Pertama, pendekatan proyek. Pemerintah perlu menggeser pendekatan dari proyek tanam semata ke perbaikan tata kelola. Rehabilitasi seharusnya berbasis wilayah (landscape-based), melibatkan masyarakat, dan mempertimbangkan kondisi ekologis-lokal.

Kedua, pemberdayaan masyarakat lokal. Perlunya memberikan legalitas akses kelola kepada masyarakat adat dan lokal melalui skema hutan adat atau kemitraan konservasi, disertai dukungan teknis dan insentif ekonomi berbasis jasa ekosistem.

Ketiga, transparansi dan akuntabilitas data. Monitoring mangrove harus dilakukan secara terbuka dengan melibatkan komunitas ilmiah dan warga. Data spasial dan anggaran perlu dipublikasikan secara berkala.

Keempat, integrasi ekonomi biru dalam kebijakan fiskal. Pemerintah bisa mendorong mekanisme fiskal berbasis karbon biru, termasuk menjajaki skema carbon trading untuk mangrove yang dikelola masyarakat.

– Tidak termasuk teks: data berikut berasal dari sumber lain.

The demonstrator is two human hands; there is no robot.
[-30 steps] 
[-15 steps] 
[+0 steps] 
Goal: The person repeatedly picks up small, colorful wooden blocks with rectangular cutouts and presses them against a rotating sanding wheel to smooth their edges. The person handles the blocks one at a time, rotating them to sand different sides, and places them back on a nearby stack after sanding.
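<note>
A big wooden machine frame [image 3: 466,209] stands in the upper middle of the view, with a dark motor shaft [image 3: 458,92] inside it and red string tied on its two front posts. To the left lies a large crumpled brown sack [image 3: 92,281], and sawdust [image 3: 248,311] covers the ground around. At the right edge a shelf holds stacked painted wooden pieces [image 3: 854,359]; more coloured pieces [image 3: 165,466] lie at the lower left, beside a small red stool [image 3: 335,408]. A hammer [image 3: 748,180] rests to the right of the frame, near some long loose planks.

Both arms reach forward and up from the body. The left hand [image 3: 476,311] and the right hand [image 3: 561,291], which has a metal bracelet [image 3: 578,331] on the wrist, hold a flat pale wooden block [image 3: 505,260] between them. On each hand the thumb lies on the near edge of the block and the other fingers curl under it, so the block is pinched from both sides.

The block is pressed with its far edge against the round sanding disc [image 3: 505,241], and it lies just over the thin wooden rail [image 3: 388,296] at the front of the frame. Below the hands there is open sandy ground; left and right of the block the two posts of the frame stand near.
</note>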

Pengelolaan ekosistem mangrove seharusnya tidak berhenti pada seremonial penanaman atau klaim angka rehabilitasi. Dibutuhkan transformasi tata kelola yang inklusif, berbasis data, dan menjawab kebutuhan ekonomi lokal secara berkelanjutan. Indonesia, sebagai negara dengan hutan mangrove terluas, memiliki tanggung jawab moral dan strategis untuk memimpin praktik terbaik dunia, bukan sekadar menjadi panggung bagi proyek konservasi yang elitis.